At UTC 2019-08-06-17:07:58.0 (2019-08-06.7138657407), we found a fast radio burst as part of the ongoing search program (UTMOST), at the Molonglo telescope.
Molonglo is a 1.6 km long East-West array (Bailes et al 2017, PASA, 34, 45) and was operating in drift-scan mode with pointing centred on the meridian at the time of detection. Source localisation is excellent in Right Ascension (5 arcsec at 1-sigma) but poor in Declination (~1.2 deg at 1-sigma) (see Caleb et al 2017 MNRAS 468, 3746).
FRB190806 was found during a blind FRB search programme in real-time using an automated GPU-accelerated/machine learning-based pipeline and the raw voltages were recorded for offline processing.
The optimal dispersion measure (DM) that maximizes the signal-to-noise ratio is: 388.5 pc cm^-3. The DM estimate of NE2001 model is ~30.8 pc cm^-3, and YMW16 model is ~21.57 pc cm^-3 at this position, resulting in an intergalactic excess of ~357.7 pc cm^-3. The upper limit on the DM-inferred redshift is thus z ~ 0.32.

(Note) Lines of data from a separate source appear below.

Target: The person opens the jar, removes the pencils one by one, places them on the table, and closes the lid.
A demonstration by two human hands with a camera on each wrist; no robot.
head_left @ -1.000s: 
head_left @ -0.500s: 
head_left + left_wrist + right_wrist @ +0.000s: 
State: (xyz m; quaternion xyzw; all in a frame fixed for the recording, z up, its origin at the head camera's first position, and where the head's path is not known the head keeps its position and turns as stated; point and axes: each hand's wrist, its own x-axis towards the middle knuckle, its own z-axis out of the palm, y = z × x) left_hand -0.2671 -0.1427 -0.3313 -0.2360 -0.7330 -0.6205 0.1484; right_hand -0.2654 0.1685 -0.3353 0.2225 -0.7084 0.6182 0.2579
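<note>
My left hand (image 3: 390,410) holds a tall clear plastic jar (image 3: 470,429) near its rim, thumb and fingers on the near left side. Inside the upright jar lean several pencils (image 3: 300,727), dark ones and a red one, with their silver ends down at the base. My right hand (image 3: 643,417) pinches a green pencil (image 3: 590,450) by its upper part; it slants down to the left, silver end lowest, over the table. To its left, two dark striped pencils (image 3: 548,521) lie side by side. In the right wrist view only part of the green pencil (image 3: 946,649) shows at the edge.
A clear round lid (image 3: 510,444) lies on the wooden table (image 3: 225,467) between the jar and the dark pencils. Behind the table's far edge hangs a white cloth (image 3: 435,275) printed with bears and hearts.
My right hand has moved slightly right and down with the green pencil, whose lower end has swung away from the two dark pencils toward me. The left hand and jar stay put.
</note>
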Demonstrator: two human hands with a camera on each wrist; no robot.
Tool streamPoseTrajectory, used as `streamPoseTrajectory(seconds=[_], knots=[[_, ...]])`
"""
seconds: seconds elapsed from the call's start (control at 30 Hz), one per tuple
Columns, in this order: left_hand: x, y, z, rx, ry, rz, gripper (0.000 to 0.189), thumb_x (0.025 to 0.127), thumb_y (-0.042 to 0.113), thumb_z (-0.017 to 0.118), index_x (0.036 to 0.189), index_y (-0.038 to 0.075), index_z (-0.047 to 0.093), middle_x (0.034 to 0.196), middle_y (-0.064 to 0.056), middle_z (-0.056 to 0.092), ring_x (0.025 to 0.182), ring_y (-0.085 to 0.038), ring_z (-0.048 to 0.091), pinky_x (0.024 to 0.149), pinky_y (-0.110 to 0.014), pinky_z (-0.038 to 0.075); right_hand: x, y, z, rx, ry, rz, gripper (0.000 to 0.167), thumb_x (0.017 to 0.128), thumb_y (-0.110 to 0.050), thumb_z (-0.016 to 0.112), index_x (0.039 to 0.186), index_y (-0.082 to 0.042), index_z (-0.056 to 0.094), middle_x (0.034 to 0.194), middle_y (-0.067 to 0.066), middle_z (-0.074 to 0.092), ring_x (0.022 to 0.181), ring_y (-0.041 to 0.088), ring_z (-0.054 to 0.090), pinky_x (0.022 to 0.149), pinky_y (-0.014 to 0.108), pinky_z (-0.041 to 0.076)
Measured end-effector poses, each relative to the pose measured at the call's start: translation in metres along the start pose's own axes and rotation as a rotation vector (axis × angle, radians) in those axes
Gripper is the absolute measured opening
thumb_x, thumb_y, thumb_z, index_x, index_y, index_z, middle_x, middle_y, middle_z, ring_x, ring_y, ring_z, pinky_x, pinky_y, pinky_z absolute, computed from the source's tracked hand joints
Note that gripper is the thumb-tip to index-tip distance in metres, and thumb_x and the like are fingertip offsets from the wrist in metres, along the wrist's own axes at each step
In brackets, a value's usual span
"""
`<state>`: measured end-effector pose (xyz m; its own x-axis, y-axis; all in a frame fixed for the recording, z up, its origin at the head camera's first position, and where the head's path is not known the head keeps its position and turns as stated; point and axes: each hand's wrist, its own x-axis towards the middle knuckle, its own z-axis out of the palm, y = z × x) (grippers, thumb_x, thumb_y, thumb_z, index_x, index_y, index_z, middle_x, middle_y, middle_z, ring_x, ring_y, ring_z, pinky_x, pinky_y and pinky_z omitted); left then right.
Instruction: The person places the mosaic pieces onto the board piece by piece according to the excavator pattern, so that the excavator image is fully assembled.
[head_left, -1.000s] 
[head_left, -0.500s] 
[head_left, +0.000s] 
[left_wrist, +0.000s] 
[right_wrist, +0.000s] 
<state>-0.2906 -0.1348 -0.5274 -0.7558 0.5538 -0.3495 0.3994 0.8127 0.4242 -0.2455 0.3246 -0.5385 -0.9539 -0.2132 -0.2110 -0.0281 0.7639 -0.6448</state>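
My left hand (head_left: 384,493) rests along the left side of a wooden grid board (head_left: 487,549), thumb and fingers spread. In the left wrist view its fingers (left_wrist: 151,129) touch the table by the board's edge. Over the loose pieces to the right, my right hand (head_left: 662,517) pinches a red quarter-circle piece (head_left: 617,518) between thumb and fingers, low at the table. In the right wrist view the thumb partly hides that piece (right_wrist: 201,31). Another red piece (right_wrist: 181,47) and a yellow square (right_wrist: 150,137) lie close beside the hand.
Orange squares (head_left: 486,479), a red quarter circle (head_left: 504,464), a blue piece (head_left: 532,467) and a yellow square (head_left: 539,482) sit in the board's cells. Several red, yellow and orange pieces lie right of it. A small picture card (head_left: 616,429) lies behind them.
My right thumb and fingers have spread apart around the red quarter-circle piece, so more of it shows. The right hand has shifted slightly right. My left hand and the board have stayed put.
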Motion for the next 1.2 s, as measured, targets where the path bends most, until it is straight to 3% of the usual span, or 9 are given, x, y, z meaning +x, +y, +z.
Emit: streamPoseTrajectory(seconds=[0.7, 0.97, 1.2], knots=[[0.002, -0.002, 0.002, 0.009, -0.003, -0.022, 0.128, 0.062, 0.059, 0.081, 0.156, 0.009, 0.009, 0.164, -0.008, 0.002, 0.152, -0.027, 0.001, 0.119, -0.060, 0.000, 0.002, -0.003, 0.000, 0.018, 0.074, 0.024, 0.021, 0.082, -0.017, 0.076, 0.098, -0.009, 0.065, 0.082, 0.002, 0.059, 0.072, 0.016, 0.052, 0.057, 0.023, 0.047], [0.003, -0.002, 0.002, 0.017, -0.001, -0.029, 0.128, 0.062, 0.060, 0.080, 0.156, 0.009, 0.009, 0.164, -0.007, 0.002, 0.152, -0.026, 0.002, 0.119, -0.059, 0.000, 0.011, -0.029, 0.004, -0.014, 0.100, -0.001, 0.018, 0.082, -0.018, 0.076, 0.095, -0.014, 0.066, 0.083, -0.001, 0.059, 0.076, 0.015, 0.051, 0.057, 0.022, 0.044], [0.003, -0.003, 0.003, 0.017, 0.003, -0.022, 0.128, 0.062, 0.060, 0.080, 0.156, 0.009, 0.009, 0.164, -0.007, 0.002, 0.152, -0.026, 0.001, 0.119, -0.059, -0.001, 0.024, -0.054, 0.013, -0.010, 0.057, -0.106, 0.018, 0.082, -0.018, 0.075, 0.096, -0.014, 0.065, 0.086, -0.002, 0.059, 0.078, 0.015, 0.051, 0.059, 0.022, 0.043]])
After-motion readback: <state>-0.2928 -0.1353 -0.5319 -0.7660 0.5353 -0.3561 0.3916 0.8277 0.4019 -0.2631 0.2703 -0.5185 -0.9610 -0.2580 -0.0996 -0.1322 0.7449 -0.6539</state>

An early estimate (lower limit) of the event’s apparent fluence is ~46.8 Jy ms (corrected for attenuation of the primary beam in the RA direction, but not in the Dec direction), width ~ 11.96 ms, with a detection signal-to-noise ratio = 14.4.
The most likely position is RA = 00:02:21.38, DEC = -07:34:54.6, J2000, Galactic: Gl = 89.92 deg, Gb = –67.25 deg. The 95% confidence localisation arc is as follows: (RA, DEC) in (hours, deg)
A formula describing the localisation arc is:
RA = 0.03926 + 0.000189*(DEC +7.68202) – 4.01486e-06*(DEC +7.68202)**2
where RA is in hours, Dec is in deg, and is valid in the range Dec = [-11.94,-3.42].